Wertman, who reads every application and interviews every applicant, and his team were inundated with applications. Out of the 51 students they accepted, 48 enrolled that year. And two deferred. The next year they enrolled 49. And the class profile Wertman and his team have put together is exactly what you’d expect. Nonprofits and business were the two highest industries of experience made up by the entering 2015 cohort. The median age is 27 and the majority majored in business, social sciences or humanities. They are also very international, with more than a quarter being from outside the United States.

DIVERSE BACKGROUNDS AND DIVERSE SOCIAL ISSUES BEING SOLVED

Back in the Popovich Hall classroom, El-Haddad settles the students. It’s the course’s finale and teams are presenting their business plans. One-by-one, teams of students walk to the front of the room and present a social challenge first and how a sustainable business model might solve it. There’s an Angolan trash collecting service that converts trash into polyester for clothing manufacturers. There’s a hot water heating system aimed towards conserving water. There’s even an app looking at how to connect the elderly with one another to relieve senior citizen isolation.

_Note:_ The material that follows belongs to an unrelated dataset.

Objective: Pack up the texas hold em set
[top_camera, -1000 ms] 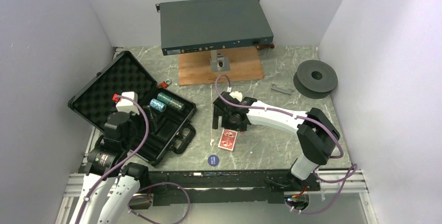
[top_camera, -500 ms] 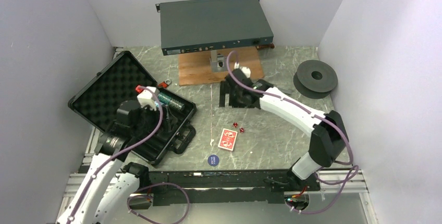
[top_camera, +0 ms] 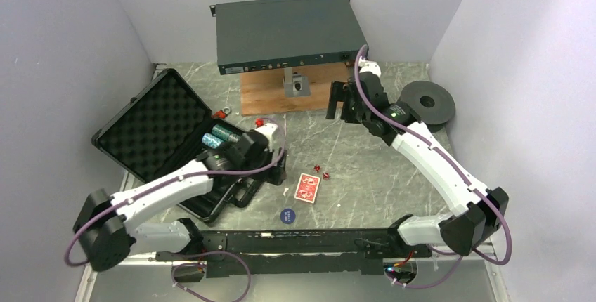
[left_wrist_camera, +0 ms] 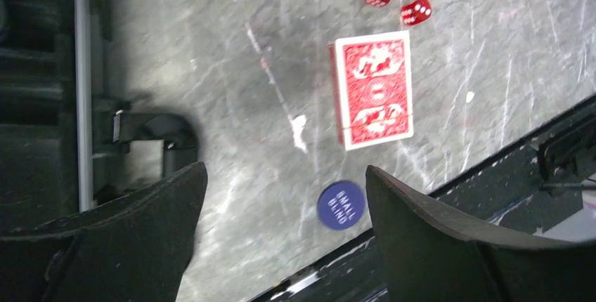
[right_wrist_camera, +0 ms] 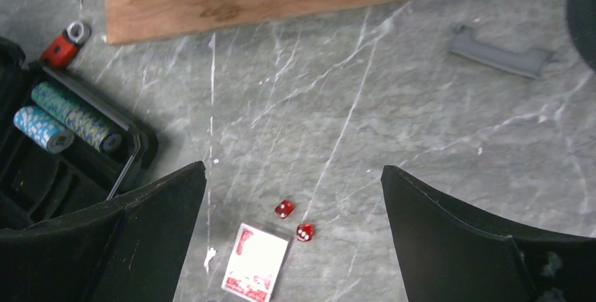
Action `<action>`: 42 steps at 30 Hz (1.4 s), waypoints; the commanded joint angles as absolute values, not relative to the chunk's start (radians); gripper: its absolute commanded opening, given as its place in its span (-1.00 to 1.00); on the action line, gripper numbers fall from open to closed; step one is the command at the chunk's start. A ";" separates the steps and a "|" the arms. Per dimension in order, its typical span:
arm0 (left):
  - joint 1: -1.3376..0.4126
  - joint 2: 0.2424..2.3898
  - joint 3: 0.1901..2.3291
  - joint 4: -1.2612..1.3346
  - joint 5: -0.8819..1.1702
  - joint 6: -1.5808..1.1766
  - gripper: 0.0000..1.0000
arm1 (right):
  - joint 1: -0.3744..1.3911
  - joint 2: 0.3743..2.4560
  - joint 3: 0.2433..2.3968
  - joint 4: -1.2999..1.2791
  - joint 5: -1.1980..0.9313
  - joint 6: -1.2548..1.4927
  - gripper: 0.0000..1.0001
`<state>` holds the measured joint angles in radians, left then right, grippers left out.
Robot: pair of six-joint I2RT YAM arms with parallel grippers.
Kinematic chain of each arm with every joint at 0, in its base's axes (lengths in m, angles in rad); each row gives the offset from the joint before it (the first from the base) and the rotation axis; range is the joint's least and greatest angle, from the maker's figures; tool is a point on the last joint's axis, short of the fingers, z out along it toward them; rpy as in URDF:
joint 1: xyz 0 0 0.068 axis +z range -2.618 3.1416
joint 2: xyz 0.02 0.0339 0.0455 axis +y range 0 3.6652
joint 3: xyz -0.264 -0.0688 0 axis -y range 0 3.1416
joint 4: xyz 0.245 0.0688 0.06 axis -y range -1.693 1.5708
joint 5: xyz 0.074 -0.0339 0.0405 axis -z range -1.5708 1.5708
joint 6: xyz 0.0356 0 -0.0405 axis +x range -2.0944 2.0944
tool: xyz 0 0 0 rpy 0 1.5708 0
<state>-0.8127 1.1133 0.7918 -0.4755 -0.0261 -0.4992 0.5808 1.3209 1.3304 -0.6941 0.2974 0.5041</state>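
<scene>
The black briefcase (top_camera: 151, 123) lies open at the left, foam lid up, with teal-and-white chip stacks (top_camera: 219, 137) in its tray. On the table to its right lie the red-backed card deck (top_camera: 306, 188), two red dice (top_camera: 322, 171) and the blue disc (top_camera: 287, 215). My left gripper (top_camera: 276, 170) hovers open beside the case handle (left_wrist_camera: 151, 130); between its fingers show the disc (left_wrist_camera: 340, 204), deck (left_wrist_camera: 372, 90) and dice (left_wrist_camera: 416, 11). My right gripper (top_camera: 339, 102) hangs open and empty high at the back, looking down on the dice (right_wrist_camera: 284, 208), deck (right_wrist_camera: 256, 263) and chips (right_wrist_camera: 70, 116).
A large grey rack box (top_camera: 288, 31) stands over a wooden board (top_camera: 295, 95) at the back. A dark spool (top_camera: 425, 104) sits back right, with a grey bracket (right_wrist_camera: 499, 55) near it. A small red-and-silver item (right_wrist_camera: 65, 42) lies behind the case. White walls close in on both sides.
My left arm swung from over the briefcase out to the right, past its handle. My right arm pulled away from the deck toward the back, uncovering the dice.
</scene>
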 commanded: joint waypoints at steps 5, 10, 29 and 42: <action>-1.041 1.467 1.077 -0.544 -0.306 -0.718 0.99 | 0.524 1.222 1.333 -0.658 0.310 0.444 1.00; -1.089 1.638 1.205 -0.575 -0.304 -0.752 0.99 | 0.520 1.210 1.324 -0.650 0.292 0.432 1.00; -1.156 1.854 1.289 -0.589 -0.273 -0.774 0.83 | 0.520 1.173 1.264 -0.597 0.254 0.420 0.99; -1.160 1.889 1.293 -0.589 -0.284 -0.796 0.69 | 0.519 1.185 1.256 -0.588 0.229 0.422 0.99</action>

Wertman sits in the back, often muttering words of awe at the ingenuity and ideas being presented. He’s also the first to ask the hard questions, although it doesn’t take much emotional intelligence to see the tough queries come from a place of genuine interest in each student and idea.

“These students are leaving my class with a business plan they want to implement,” El-Haddad says, noting each of the five teams had at least one member who planned on starting the venture upon graduation. “It’s not just a project at the end of the course that they put on a shelf. It’s something they actually plan to implement. The point of this course is to enable students to form high performing and high impact social enterprises.”

NOT AN MBA-LITE PROGRAM FOR THE SOCIALLY-MINDED

And this is no MBA-lite. The course floats between lectures, case study discussions and exercises. El-Haddad teaches it like a strategy capstone course in the MBA program. “Social enterprises face a lot of competition,” she explains. “They compete for financial resources like grants and donations. They compete for the best board members, the best staff and best volunteers. And they compete for the best programs to serve their clients. They want the best programs for the poor or the hungry.”

Indeed, the students might love one another, just as Wertman pointe out. But El-Haddad is training them like competitive business people vying for limited resources. “In every industry you have companies that are leading, some that are in the middle and some that are trailing,” she insists. “And it’s often the strategy used at the top by CEOs that change where the organizations are.”

El-Haddad says some of the theories and frameworks she teaches are exactly the same in MBA courses. Others are altered slightly for a social enterprise focus. An example El-Haddad gives is the Five Forces model of strategy created by Harvard Business School superstar Michael Porter. “It talks about customers and suppliers but it doesn’t include the users,” she explains, noting there have been changes and adaptions to the framework but not yet for social enterprises. “Sometimes the people funding the enterprise are different from the users. The poor and the sick are not included in Porter’s Five Forces model.”

And that’s where El-Haddad sees the most room for research and growth in the area. “If you look at Harvard or other business schools, it’s (social enterprise) getting a lot of interest, but there is a need for much more research. Some of the tools can be better adapted to the social sector.”